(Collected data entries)
------------------------------------

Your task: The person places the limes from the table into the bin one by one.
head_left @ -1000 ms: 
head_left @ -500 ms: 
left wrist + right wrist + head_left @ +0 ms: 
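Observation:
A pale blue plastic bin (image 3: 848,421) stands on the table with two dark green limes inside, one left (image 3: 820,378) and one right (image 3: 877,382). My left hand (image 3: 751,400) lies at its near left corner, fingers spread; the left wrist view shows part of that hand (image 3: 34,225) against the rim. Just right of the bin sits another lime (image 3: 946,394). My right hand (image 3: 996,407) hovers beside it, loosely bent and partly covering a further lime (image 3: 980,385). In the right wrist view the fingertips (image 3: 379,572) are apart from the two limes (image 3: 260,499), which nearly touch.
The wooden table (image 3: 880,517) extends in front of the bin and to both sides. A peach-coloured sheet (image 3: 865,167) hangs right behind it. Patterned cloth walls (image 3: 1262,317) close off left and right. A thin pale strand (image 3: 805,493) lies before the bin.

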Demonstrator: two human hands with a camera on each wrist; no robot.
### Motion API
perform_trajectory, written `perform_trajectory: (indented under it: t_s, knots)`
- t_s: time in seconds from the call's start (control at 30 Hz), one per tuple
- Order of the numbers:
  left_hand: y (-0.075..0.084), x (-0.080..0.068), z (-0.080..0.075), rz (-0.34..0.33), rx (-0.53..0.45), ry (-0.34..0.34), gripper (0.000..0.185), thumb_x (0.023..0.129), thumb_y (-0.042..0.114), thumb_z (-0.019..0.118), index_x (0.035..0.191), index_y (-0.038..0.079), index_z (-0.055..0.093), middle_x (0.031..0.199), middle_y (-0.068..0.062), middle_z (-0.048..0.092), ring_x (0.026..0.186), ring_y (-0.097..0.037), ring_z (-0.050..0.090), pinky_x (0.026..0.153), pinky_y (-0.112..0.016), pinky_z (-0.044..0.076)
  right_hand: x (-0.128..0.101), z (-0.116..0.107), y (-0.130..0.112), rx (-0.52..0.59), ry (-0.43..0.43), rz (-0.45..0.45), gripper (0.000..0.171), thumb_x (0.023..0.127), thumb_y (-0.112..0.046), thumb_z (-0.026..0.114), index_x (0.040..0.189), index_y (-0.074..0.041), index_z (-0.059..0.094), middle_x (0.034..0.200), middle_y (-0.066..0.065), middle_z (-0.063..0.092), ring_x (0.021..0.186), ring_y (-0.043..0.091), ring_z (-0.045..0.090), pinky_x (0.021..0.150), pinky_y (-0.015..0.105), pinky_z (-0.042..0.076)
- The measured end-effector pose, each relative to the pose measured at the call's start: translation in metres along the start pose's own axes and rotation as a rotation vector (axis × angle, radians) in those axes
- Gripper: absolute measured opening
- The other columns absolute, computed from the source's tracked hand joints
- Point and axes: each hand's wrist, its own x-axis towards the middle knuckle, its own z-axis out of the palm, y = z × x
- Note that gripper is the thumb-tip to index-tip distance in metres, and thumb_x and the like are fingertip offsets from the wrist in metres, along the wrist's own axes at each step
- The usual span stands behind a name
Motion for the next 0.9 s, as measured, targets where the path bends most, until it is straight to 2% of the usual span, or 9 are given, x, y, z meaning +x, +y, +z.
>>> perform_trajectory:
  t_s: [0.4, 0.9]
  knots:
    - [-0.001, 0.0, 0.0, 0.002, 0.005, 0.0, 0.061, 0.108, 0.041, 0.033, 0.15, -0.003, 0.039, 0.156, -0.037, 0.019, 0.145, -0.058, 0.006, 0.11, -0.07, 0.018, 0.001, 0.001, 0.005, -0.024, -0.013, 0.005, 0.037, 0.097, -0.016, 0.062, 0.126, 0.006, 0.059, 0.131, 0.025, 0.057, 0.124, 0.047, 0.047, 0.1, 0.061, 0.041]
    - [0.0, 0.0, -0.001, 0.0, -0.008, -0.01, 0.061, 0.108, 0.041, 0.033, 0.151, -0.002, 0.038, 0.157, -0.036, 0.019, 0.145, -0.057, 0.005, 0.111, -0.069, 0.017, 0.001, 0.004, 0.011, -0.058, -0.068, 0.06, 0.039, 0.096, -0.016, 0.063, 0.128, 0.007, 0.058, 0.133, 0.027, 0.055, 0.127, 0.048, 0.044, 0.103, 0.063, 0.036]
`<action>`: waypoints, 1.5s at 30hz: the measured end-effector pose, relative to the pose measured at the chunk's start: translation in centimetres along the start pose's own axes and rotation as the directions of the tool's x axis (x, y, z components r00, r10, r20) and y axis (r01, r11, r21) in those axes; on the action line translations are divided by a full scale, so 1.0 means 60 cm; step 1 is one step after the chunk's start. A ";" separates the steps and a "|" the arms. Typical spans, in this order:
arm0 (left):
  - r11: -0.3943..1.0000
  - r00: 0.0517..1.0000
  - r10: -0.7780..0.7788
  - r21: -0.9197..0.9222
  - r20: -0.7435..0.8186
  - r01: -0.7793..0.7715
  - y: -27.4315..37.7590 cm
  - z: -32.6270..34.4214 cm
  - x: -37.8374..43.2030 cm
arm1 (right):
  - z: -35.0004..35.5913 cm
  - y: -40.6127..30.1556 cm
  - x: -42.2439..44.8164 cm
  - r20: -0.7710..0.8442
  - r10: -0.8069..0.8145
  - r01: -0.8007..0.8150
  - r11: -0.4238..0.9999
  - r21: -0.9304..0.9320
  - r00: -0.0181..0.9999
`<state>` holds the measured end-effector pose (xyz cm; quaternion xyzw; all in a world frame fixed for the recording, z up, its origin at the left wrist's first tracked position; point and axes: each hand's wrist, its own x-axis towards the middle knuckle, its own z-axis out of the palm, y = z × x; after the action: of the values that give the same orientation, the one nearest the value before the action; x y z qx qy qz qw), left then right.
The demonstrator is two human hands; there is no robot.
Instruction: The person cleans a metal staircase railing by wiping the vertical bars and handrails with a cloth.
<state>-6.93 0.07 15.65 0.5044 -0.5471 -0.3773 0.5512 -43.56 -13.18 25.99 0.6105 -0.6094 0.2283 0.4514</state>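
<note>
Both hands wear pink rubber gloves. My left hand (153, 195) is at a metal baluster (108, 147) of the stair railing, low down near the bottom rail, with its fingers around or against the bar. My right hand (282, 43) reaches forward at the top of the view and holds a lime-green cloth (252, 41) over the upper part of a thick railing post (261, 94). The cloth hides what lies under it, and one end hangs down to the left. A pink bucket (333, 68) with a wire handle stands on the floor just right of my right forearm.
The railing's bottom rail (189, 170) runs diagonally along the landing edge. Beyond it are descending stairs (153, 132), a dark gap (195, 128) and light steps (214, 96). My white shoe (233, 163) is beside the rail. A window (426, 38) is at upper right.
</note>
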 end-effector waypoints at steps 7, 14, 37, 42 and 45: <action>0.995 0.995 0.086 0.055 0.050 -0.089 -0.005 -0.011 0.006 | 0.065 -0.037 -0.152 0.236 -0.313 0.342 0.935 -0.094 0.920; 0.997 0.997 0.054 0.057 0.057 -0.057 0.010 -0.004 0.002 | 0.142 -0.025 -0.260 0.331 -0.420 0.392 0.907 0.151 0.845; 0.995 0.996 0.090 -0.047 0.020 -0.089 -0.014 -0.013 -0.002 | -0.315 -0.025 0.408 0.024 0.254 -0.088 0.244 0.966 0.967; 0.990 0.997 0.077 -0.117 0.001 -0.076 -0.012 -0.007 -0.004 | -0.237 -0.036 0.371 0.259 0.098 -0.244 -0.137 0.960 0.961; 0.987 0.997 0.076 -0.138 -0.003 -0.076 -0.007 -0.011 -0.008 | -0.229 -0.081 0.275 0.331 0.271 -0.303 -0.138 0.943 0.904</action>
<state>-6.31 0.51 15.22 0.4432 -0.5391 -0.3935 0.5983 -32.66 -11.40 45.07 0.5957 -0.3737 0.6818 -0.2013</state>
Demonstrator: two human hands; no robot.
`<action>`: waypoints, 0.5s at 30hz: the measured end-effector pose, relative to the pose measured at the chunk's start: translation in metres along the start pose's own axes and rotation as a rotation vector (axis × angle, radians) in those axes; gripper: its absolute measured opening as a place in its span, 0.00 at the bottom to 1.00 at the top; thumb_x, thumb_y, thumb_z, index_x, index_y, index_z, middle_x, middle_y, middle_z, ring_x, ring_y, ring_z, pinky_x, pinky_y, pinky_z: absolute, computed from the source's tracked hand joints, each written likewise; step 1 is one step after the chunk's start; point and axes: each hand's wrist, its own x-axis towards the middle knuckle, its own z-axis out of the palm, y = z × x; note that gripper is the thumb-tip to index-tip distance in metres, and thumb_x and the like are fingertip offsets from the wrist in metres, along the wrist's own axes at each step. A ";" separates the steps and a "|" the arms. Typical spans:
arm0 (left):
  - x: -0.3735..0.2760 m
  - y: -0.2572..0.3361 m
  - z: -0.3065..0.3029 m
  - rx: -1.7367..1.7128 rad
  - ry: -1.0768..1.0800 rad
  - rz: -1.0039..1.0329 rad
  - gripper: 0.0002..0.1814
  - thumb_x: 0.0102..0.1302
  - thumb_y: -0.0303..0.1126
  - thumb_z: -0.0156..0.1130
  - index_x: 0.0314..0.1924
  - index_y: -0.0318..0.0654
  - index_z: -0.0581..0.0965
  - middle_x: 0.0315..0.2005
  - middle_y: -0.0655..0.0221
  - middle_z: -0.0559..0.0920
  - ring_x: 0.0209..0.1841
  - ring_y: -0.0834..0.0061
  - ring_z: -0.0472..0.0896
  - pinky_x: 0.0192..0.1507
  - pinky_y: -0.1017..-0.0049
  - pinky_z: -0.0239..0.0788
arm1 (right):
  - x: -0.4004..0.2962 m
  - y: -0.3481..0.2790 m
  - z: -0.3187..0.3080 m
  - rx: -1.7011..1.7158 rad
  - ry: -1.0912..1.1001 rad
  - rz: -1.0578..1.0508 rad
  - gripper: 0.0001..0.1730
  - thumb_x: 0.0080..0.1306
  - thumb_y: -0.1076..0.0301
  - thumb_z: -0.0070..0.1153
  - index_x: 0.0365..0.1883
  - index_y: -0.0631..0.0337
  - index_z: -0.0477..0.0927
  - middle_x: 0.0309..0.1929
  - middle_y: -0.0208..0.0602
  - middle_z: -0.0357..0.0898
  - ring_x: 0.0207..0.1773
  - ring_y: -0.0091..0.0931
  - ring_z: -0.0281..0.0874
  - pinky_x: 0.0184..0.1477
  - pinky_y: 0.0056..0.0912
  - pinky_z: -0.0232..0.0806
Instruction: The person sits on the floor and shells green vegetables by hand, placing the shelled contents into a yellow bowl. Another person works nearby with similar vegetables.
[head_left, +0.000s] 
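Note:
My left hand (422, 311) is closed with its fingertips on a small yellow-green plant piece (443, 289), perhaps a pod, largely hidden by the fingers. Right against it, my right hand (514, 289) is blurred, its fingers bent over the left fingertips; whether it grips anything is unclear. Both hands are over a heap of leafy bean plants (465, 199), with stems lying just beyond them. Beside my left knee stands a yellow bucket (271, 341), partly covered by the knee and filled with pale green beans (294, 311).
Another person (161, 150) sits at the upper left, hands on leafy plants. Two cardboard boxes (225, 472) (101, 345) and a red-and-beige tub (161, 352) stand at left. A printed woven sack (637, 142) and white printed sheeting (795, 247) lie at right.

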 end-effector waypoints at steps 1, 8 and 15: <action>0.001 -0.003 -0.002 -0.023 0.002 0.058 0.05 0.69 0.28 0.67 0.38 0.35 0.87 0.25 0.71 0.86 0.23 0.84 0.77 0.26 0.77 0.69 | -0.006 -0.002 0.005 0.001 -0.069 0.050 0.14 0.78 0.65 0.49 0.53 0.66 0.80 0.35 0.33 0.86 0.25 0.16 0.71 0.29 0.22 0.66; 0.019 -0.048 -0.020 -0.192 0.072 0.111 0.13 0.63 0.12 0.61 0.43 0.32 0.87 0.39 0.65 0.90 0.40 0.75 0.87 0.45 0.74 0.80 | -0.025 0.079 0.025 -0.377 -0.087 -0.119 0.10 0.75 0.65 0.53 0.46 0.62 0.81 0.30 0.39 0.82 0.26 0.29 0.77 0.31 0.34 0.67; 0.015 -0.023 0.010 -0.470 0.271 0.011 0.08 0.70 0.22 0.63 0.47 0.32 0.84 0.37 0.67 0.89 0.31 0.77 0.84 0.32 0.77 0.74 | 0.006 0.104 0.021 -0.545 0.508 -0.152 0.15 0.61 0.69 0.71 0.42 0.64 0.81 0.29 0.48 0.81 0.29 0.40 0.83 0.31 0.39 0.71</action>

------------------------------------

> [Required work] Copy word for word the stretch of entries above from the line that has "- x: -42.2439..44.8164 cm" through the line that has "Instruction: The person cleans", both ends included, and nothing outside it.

> [Solution to this exercise]
  - x: -42.2439..44.8164 cm
  - r20: -0.7710..0.8442
  - r10: -0.8069..0.8145
  - r01: -0.8007..0.8150
  - r11: -0.4238..0.9999
  - r21: -0.9304..0.9320
  - r00: -0.0181..0.9999
`<state>` holds the measured end-effector pose (xyz cm; quaternion xyzw; all in a world frame fixed for the recording, z up, its origin at the left wrist's first tracked position; point and axes: each hand's wrist, its own x-axis towards the middle knuckle, its own z-axis out of the palm, y = z × x; after the action: of the values that give the same orientation, the one nearest the value before the action; x y z qx qy qz qw), left then right.
The demonstrator is two human hands; there is no robot.
Instruction: The person cleans a metal staircase railing by wiping the vertical bars and handrails with a cloth.

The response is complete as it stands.